Over the next few quarters, the setup depends on whether Aalo can prove repeatable operation and turn the first unit into real commercial orders for data centers. If the demo works and the factory ramp stays on track, the narrative shifts from science project to industrial platform; if not, the valuation premise likely compresses.
Structurally, the interview argues that nuclear’s next regime is modular, factory-made, and distributed rather than giant bespoke plants. If that proves right, advanced nuclear becomes an industrial manufacturing story tied to AI electricity demand and energy security, not just a utility-generation story.
Modern nuclear is safer and more advanced than legacy 1950s-60s reactors.
Lozak says modern designs have improved containment, passive safety, and smaller emergency planning zones.
Nuclear can be manufactured cheaper by making reactors more numerous rather than only larger.
The thesis is that mass production and standardization are the real cost lever.
AI hyperscalers create a new, high-paying demand source for nuclear power.
Aalo says 100 GW of US data-center demand over five years is a new market that can support first-of-a-kind economics.

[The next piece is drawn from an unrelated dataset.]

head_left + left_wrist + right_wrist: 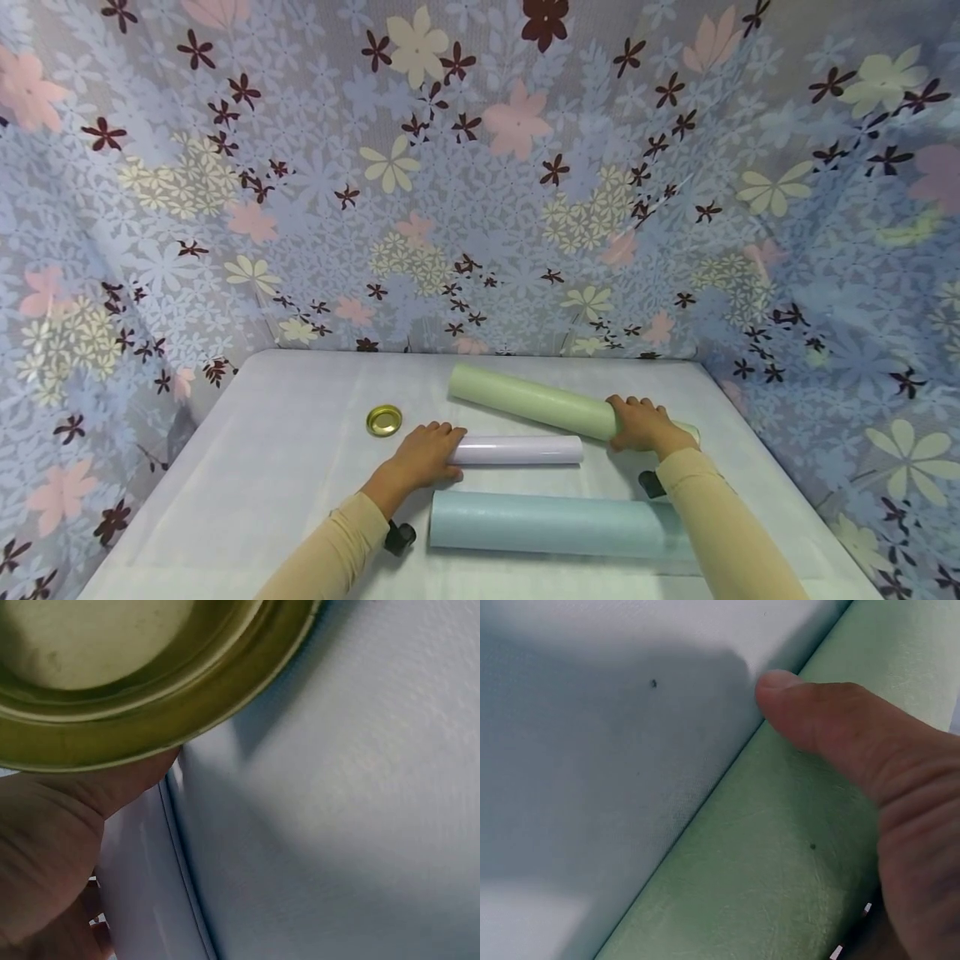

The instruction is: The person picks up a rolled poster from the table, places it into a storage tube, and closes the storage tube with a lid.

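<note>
My left hand (427, 454) grips the left end of a glossy white roll (521, 451), which lies on the table. Around the green roll (528, 402), near its right end, my right hand (643, 425) has its fingers over the far side and its thumb (825, 716) along the near edge. The green roll slants behind the white one. A shallow gold-coloured round lid (384, 421) sits left of my left hand. In the left wrist view a gold rim (150, 739) fills the upper left and covers part of the thumb.
A thicker light-blue roll (555, 523) lies in front, its right end hidden by my right sleeve. Black wrist cameras show under both wrists. The white-covered table (292, 433) is enclosed by flower-patterned curtains (480, 208) at the back and sides.
</note>
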A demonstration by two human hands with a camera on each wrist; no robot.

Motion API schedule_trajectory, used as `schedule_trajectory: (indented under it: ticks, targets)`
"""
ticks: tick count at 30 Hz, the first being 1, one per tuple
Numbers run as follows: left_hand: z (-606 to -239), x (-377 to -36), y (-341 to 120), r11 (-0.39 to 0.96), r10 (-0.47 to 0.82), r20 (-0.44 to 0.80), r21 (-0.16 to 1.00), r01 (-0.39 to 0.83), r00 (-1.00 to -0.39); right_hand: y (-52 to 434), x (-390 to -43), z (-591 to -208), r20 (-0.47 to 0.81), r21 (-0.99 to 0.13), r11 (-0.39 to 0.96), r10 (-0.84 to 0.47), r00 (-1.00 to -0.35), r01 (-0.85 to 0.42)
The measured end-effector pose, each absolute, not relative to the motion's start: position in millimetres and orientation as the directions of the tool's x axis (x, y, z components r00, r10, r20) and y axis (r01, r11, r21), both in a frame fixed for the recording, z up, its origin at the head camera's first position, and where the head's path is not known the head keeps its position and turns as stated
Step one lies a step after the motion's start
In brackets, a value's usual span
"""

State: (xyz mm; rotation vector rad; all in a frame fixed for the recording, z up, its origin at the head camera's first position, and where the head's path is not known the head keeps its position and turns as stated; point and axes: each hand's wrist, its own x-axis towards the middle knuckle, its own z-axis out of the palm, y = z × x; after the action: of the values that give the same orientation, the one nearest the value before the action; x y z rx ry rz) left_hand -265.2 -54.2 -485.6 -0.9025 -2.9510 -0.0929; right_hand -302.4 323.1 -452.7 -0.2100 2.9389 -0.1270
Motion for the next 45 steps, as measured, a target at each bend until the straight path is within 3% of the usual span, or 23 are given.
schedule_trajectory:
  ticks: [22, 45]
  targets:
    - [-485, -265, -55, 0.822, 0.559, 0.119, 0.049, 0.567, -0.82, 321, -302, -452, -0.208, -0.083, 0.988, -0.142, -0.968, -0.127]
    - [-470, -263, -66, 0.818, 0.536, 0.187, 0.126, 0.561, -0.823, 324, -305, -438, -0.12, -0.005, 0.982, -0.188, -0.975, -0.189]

How are today's nuclear energy solutions different from the reactors of the past?
Modern reactors incorporate many safety and design improvements from the last 75 years, including containment and passive safety features. The guest also argues that the big shift is toward smaller, mass-manufactured reactors rather than one-off giant builds, with the goal of making nuclear cheaper and more scalable.
Did U.S. nuclear plants ever achieve economies of scale through standardization?
Yes. He says U.S. reactors were mostly one-off, bespoke projects, and even worldwide many were built independently as gigawatt-scale plants. That lack of repetition meant the industry never built the organizational muscle for faster, cheaper, more predictable construction.
What new demand is making smaller nuclear reactors more viable now?
He points to AI hyperscalers as the major new demand source, saying U.S. power needs could reach about 100 gigawatts in the next five years. That urgency creates a willingness to pay for speed and makes affordable, smaller reactors commercially attractive.